Дверцы с трудным металлическим скрипом сошлись у меня за спиной, автобус, пробуксовав мгновение, ушел, и я остался один в этой ночной темени, воющей, метущей колючим, обдирающим лицо снегом.
Я пошел по направлению к дому, но, пройдя половину пути, повернул и пошел обратно. Я вновь вышел на остановку, постоял на ней мгновение и пошел в другую сторону, через дорогу.
Мне открыли минут через пять после моего звонка.
– Это вы! – сказала она сонно и испуганно, глядя на меня сквозь узкую щель, на которую позволила открыть дверь цепочка, с недоумением и усталостью измученного за день человека. – Сейчас… – Она прикрыла дверь, освободила ее от цепочки и снова открыла. – Проходите. Раздевайтесь.

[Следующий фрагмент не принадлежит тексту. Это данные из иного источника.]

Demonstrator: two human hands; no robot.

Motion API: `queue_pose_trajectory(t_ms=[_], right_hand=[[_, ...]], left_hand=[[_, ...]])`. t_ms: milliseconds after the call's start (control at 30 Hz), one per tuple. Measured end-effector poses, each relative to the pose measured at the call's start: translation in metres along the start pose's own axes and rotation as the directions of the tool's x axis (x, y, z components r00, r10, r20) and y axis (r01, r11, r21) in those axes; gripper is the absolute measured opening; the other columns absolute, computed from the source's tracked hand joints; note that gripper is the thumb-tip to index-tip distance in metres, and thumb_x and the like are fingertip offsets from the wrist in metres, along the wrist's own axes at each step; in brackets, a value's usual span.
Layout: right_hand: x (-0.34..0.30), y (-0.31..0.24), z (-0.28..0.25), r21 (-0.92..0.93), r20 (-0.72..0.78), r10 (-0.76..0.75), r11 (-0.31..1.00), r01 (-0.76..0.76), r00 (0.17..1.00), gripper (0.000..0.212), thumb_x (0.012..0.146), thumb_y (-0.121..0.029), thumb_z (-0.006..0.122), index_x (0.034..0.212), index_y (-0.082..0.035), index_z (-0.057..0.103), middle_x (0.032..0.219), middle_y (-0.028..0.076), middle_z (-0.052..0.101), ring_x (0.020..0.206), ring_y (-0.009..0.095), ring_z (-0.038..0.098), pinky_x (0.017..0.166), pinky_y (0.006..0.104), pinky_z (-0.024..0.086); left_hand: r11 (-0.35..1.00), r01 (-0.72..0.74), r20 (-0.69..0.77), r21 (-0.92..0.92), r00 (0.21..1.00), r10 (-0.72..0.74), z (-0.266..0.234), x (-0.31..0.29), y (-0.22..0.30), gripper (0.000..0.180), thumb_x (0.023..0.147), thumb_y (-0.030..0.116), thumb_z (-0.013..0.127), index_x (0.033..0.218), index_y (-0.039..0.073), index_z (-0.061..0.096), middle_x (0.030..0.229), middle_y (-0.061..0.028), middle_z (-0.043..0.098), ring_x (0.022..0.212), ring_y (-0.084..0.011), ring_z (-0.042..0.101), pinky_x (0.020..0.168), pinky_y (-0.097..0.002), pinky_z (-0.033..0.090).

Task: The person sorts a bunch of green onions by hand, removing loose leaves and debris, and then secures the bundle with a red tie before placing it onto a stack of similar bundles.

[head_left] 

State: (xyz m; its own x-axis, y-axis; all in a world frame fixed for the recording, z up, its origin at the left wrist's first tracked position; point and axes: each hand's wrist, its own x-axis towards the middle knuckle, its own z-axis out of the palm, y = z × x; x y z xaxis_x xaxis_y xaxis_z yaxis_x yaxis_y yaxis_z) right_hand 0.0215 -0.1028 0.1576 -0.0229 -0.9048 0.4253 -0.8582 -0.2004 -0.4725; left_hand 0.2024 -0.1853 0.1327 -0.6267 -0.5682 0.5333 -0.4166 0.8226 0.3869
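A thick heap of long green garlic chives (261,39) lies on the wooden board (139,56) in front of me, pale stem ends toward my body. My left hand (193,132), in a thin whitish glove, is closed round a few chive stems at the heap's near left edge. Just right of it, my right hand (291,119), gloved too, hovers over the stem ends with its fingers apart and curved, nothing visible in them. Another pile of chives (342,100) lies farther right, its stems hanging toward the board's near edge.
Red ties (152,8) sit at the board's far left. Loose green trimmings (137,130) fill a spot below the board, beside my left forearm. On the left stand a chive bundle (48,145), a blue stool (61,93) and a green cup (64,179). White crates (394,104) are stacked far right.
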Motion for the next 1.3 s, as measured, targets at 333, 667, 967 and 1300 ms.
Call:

Вот сюда, на вешалку.
Она была в скоро наброшенном, перекрутившемся под поясом халате, с голыми ногами, со свалившимся ото сна набок пуком волос.
– С кем это ты? – вышел из комнаты, хмурясь от света, мужчина в одних трусах, без майки, босиком – видимо, муж. И, увидев меня, тут же повысил голос: – Вы кто?
– Тише, Сеня, разбудишь же, – сказала она. – Это тот товарищ, я тебе говорила.
– А-а!.. – протянул муж и замолчал.
– Пойдемте на кухню, – пригласила она меня.
За все время я пока не сказал ни слова.
Я пошел на кухню, сел на табуретку, прислонился спиной к холодильнику, они оба следом за мной прошли и встали у стены возле двери.
– Что-нибудь случилось? – спросила она, в голосе у нее были теперь тогдашние, заставившие меня сейчас прийти по записанному адресу боль и сострадание, но рядом стоял, уперев руки в пояс, босыми ногами на холодном полу, ее муж, и, ко всему тому, задав вопрос, она зевнула, прикрыла рот ладошкой и смущенно улыбнулась. – Простите, – сказала она.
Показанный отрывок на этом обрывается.